ゆっくりと振り返る。視線を上げれば、闇色の瞳がじっとこちらを見つめていた。夜明けのように凪いだその色に、グレーテルの胸が高鳴る。
(天使が恋をするのなら――)
重ねた手に、願いを込める。
(悪魔も恋をするのかな?)
――そうであればいいな、と思う。
畏れ多くて、言葉には出せなかった。けど、いつか、メフィストが魂を取るその時までに。

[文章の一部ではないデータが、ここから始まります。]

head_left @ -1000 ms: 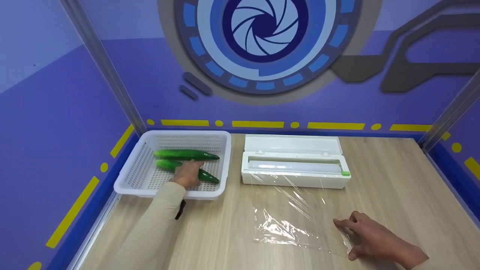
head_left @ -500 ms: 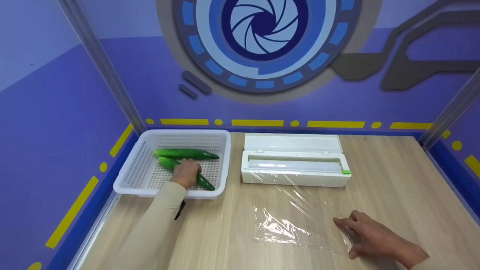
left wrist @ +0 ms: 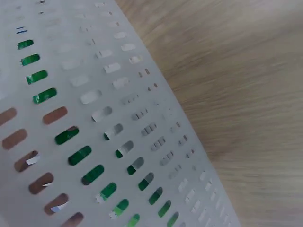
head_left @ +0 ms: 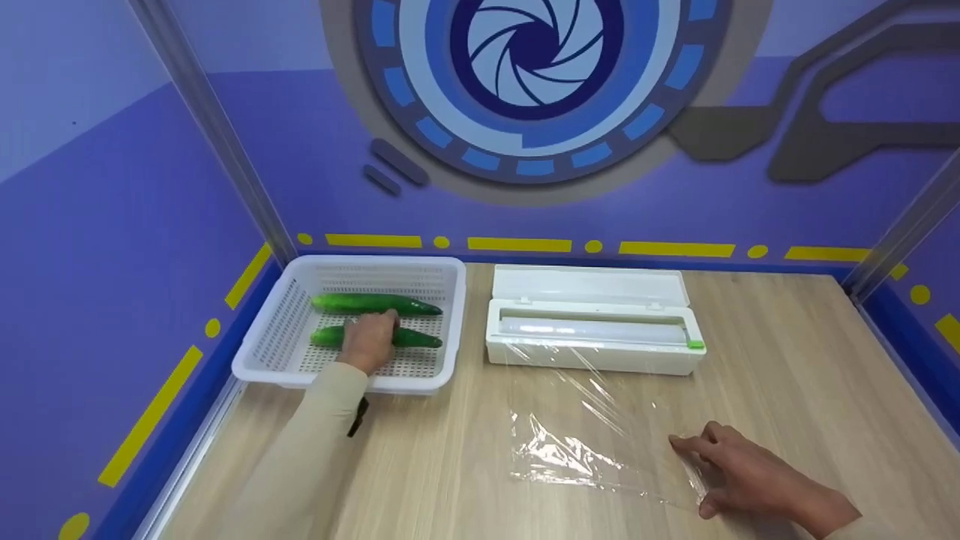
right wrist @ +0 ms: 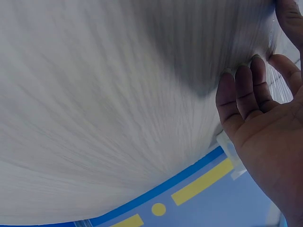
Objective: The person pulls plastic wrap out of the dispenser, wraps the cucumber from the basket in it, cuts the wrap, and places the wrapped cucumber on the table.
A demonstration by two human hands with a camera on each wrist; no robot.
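Observation:
In the head view my left hand (head_left: pixel 369 341) reaches into a white slotted basket (head_left: pixel 259 349) and grips the nearer cucumber (head_left: pixel 418 339) round its middle. A second cucumber (head_left: pixel 375 303) lies just behind it, roughly parallel. The left wrist view looks at the basket wall (left wrist: pixel 94 156) from outside; green and patches of the hand show through its slots. My right hand (head_left: pixel 757 476) rests at the right edge of a sheet of clear plastic wrap (head_left: pixel 562 450), thumb and index fingertips apart along that edge. Seen from the right wrist, the right hand's fingers (right wrist: pixel 246 94) are slightly bent.
Behind the sheet stands a white wrap dispenser (head_left: pixel 592 356), lid raised, with the roll (head_left: pixel 592 328) inside and a green slider (head_left: pixel 695 344) at its right end. The wrap runs from its front onto the wooden table (head_left: pixel 795 360). Purple-blue panels (head_left: pixel 247 150) enclose the back and sides.
The nearer cucumber has turned in my left hand: its dark end dipped toward me, then swung back, and it now lies nearly level. My right hand and the wrap stay put.

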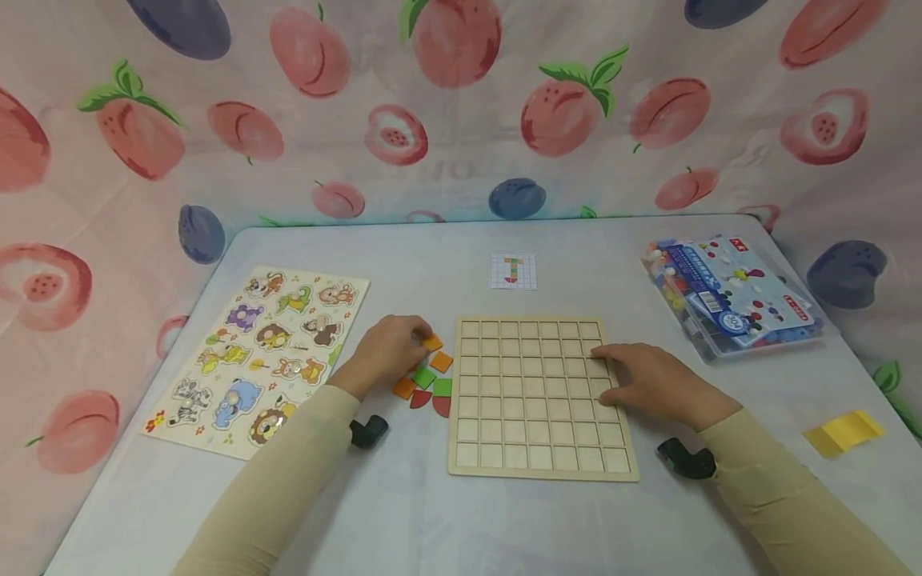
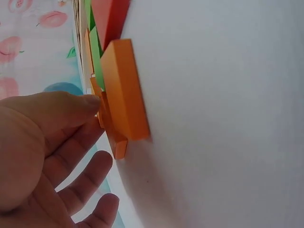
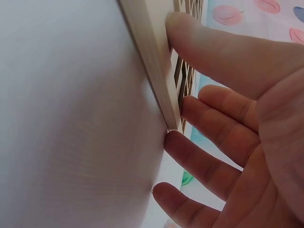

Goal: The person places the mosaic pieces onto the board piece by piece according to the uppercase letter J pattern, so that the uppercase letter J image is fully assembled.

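The left hand (image 1: 392,350) pinches an orange square tile (image 1: 432,342) between thumb and finger, just left of the wooden grid board (image 1: 543,474); the tile looks light, stiff and perhaps slippery, best held by opposite edges; the right hand (image 1: 659,382), thumb and fingers wide apart, touches the board's right rim; far right, a clear plastic box (image 1: 759,342) contains small coloured pieces.

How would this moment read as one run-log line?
left fingers pinch orange tile | right fingers touch wooden board, right side | loose tiles left of board | pattern card beyond board
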A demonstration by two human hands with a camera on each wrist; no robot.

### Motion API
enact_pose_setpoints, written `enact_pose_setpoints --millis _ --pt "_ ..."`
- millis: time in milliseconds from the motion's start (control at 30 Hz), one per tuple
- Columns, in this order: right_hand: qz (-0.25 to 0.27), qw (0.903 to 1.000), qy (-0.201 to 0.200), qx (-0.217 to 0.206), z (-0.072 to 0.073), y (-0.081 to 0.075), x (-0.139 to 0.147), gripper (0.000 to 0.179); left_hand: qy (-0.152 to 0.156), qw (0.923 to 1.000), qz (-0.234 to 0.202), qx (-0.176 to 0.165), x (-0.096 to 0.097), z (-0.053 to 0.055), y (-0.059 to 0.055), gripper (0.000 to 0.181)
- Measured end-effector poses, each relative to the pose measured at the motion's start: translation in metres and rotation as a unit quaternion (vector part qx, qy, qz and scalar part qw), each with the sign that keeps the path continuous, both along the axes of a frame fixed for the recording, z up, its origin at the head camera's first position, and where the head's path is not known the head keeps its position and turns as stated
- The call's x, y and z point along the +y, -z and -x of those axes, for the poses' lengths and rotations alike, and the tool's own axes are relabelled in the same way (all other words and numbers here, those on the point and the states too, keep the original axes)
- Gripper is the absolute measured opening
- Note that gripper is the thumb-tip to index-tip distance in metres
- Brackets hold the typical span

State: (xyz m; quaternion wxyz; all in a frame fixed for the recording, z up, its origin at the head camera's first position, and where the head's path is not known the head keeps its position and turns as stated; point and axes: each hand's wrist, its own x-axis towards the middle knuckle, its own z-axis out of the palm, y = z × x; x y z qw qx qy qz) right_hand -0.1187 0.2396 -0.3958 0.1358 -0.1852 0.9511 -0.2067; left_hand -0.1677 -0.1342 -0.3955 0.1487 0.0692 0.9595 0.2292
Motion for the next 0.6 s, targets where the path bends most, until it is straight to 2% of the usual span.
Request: enact_pose_setpoints --millis 300,600 --pt "0.000 1.0000 0.002 0.001 0.0001 0.0012 0.0005 0.066 0.005 0.9999 0.004 0.012 -0.0013 0.0001 0.0011 0.029" --pt "-0.004 1.0000 0.005 0.003 -0.0002 0.0022 0.0009 0.066 0.010 0.9992 0.031 0.022 0.0004 0.0022 0.0014 0.027"
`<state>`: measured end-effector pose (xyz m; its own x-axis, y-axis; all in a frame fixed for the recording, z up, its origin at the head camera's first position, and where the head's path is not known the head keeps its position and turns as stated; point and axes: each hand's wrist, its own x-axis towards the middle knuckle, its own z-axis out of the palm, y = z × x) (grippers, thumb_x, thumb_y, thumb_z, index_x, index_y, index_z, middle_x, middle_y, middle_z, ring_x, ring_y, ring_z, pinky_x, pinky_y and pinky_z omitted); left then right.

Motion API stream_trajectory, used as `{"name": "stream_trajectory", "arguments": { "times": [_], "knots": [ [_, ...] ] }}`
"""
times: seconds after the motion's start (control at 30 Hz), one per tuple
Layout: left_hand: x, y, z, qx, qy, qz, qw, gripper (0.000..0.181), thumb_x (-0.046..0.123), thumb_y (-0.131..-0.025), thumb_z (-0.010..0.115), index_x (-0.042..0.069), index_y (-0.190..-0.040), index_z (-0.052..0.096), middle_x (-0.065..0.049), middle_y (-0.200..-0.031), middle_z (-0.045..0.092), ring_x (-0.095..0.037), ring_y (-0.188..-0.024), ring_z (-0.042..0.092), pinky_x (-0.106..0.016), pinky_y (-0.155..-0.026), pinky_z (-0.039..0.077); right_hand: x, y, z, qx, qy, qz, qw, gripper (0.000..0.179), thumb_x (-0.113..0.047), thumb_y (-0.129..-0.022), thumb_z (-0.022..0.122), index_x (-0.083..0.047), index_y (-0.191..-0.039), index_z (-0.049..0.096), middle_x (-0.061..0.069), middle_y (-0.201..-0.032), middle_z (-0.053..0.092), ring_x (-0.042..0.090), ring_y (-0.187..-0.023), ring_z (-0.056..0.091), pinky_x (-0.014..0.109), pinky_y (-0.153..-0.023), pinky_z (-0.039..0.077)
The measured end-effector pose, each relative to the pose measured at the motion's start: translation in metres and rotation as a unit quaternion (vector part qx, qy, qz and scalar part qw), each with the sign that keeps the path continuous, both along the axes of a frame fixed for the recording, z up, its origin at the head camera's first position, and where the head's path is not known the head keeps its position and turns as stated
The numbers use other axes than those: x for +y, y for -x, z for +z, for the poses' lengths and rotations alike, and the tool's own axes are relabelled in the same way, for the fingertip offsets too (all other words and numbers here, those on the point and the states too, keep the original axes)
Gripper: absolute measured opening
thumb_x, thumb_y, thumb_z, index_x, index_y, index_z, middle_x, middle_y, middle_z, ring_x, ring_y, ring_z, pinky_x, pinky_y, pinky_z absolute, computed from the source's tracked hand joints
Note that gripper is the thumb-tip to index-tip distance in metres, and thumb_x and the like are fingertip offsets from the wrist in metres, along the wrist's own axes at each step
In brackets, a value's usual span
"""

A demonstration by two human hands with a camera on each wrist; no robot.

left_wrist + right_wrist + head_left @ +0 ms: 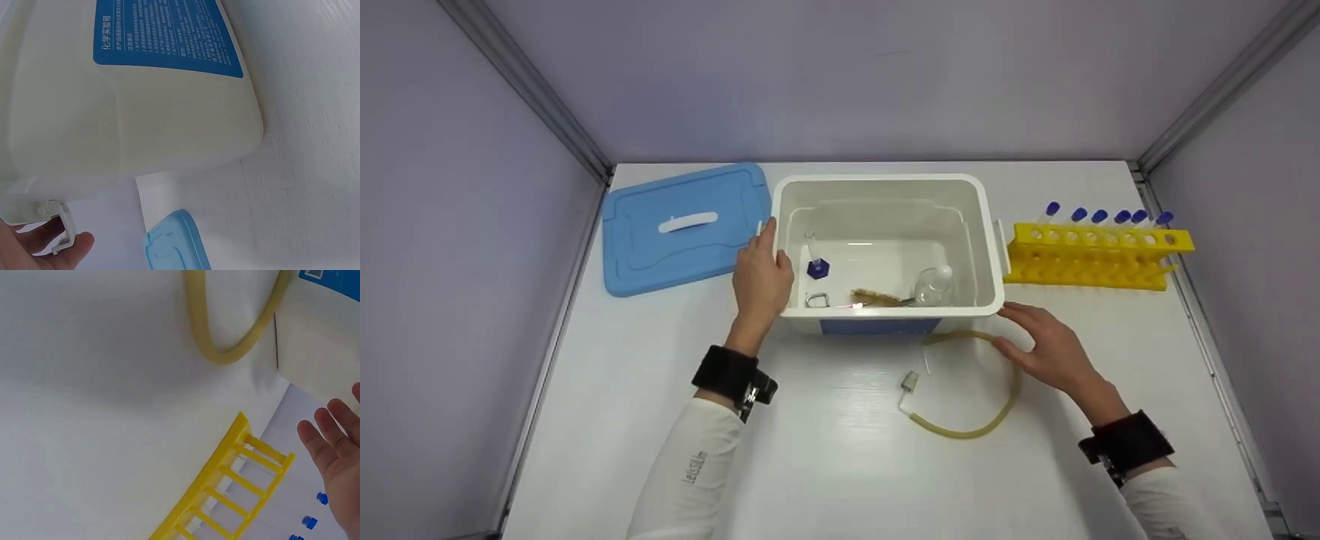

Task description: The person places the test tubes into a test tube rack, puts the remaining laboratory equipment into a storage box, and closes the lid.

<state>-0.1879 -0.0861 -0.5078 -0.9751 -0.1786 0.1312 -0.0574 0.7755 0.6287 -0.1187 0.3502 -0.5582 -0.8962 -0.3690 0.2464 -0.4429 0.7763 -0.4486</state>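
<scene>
An uncovered white storage box (881, 247) stands at the middle of the table, with a blue printed label (163, 34) on its front. My left hand (765, 277) is at its left wall; in the left wrist view the fingers curl about the white side latch (66, 225). At the front right corner, my right hand (1050, 349) has its fingers extended, fingertips close to the box. Inside the box lie a glass bottle (934, 286), a small glass cylinder on a blue hexagonal base (818, 268), a bristle brush (876, 298) and a metal clip (817, 301).
A blue lid (682, 251) with a white handle lies left of the box. Yellow rubber tubing (960, 433) with a stopper (910, 382) curves in front, partly under my right hand. On the right, a yellow rack (1099, 281) holds several blue-capped tubes. Panels enclose the table.
</scene>
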Motion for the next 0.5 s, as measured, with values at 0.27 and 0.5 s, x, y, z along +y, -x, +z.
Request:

ほんの少しでも希望を持つことを、誰も咎めはしないだろう。
グレーテルが手を離すと同時に、メフィストの手も両耳から離れていく。名残惜しさを感じたその時。
――どぼんっ
目の前の川から飛沫が上がる。そして、周囲では大歓声が上がった。
「ローレライに魅了されて、川に落ちたね」
メフィストがくつくつと笑っている。グレーテルが川に視線を向けると同時に、耳元で、チリンと小さな音が鳴った。
「あれ?」
そっと右耳に手を伸ばす。そこには、広場で見たイヤーフックが掛かっている。
驚いたグレーテルは、メフィストを見あげた。
「ローレライの魅了を和らげてくれるまじないだよ」
「もしかして、これを買いに?」
「落ちるのは、嫌なんでしょう? すっかり忘れてたけど、広場で見かけて思い出してね」
嬉しさが胸に込み上げてくる。この気持ちをどう形容すればいいのか、グレーテルには分からなかった。
「ありがとう、メフィスト」
本当は、ありがとうでは収まりきらない。けど、伝えられる感謝の言葉を、グレーテルはこれしか知らない。
「どういたしまして」
メフィストの双眸が柔らかく細まる。
――どぼんっ
また飛沫が上がり、二人は同時にそちらを振り向いた。新たな歓声が湧き上がる。
「あはは、ほんと酔狂な催しだね」
「でも、みんな楽しそう」
川に落ちた人も、欄干に寄りかかって見学している人も、みな、笑顔だ。
舞台を振り返れば、その上ではローズたちが演奏の準備を始めている。
「メフィスト! 音楽奉納、始まっちゃう!」
「あのリスの滑稽な姿を見届けてやらないとね」
「かわいいのになぁ……」
「犬のほうが、かわいいよ」
「また突然の犬?」
グレーテルはメフィストを見つめる。絵画のように美しいその横顔には、微かに笑みが浮かんでいた。